WHAT THE TASK ASKS:
Reproduce exactly the lines below, from the first through the one containing "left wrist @", and nothing more.

THE DATA:
....

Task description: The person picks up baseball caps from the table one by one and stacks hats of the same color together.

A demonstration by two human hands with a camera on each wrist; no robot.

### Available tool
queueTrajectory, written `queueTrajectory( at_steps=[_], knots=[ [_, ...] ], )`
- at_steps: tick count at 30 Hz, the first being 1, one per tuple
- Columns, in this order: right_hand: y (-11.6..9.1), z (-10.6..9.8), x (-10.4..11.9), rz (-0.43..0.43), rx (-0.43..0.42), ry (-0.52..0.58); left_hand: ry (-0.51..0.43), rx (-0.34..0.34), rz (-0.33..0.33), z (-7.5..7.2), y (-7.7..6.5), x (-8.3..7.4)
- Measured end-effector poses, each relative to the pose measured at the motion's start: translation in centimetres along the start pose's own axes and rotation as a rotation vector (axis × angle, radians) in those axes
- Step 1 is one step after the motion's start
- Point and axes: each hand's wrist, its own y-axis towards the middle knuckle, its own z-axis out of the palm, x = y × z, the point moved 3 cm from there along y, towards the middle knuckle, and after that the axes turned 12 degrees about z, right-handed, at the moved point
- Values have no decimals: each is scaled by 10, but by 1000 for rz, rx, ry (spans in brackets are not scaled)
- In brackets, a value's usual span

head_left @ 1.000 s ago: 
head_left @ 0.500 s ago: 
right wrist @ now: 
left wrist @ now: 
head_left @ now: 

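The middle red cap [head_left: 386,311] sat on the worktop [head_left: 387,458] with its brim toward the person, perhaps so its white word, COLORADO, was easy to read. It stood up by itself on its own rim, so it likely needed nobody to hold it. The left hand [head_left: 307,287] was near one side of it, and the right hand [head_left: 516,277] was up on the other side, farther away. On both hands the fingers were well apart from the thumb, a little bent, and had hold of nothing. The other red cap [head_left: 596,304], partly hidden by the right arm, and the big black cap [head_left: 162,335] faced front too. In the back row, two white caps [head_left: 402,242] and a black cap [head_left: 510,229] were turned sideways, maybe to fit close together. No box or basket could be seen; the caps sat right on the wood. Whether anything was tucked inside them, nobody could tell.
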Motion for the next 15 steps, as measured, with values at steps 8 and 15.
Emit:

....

RESULT BELOW:
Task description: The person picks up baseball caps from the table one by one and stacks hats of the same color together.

A demonstration by two human hands with a camera on each wrist; no robot.

### Available tool
queueTrajectory, written `queueTrajectory( at_steps=[_], knots=[ [_, ...] ], )`
- at_steps: tick count at 30 Hz, the first being 1, one per tuple
- Columns, in this order: right_hand: y (-11.6..9.1), z (-10.6..9.8), x (-10.4..11.9), rz (-0.43..0.43), rx (-0.43..0.42), ry (-0.52..0.58); left_hand: ry (-0.51..0.43), rx (-0.34..0.34), rz (-0.33..0.33), z (-7.5..7.2), y (-7.7..6.5), x (-8.3..7.4)
- Measured end-effector poses, each relative to the pose measured at the motion's start: translation in centimetres along the start pose's own axes and rotation as a rotation vector (axis × angle, radians) in those axes
- Step 1 is one step after the motion's start
- Point and axes: each hand's wrist, its own y-axis towards the middle knuckle, its own z-axis out of the palm, x = y × z, the point moved 3 cm from there along y, towards the middle knuckle, and after that the axes turned 12 degrees about z, right-handed, at the moved point
- Values have no decimals: each is scaled by 10, but by 1000 for rz, rx, ry (spans in brackets are not scaled)
- In brackets, a value's usual span

head_left @ 1.000 s ago: 
head_left @ 0.500 s ago: 
right wrist @ now: 
left wrist @ now: 

The answer has been fully stated.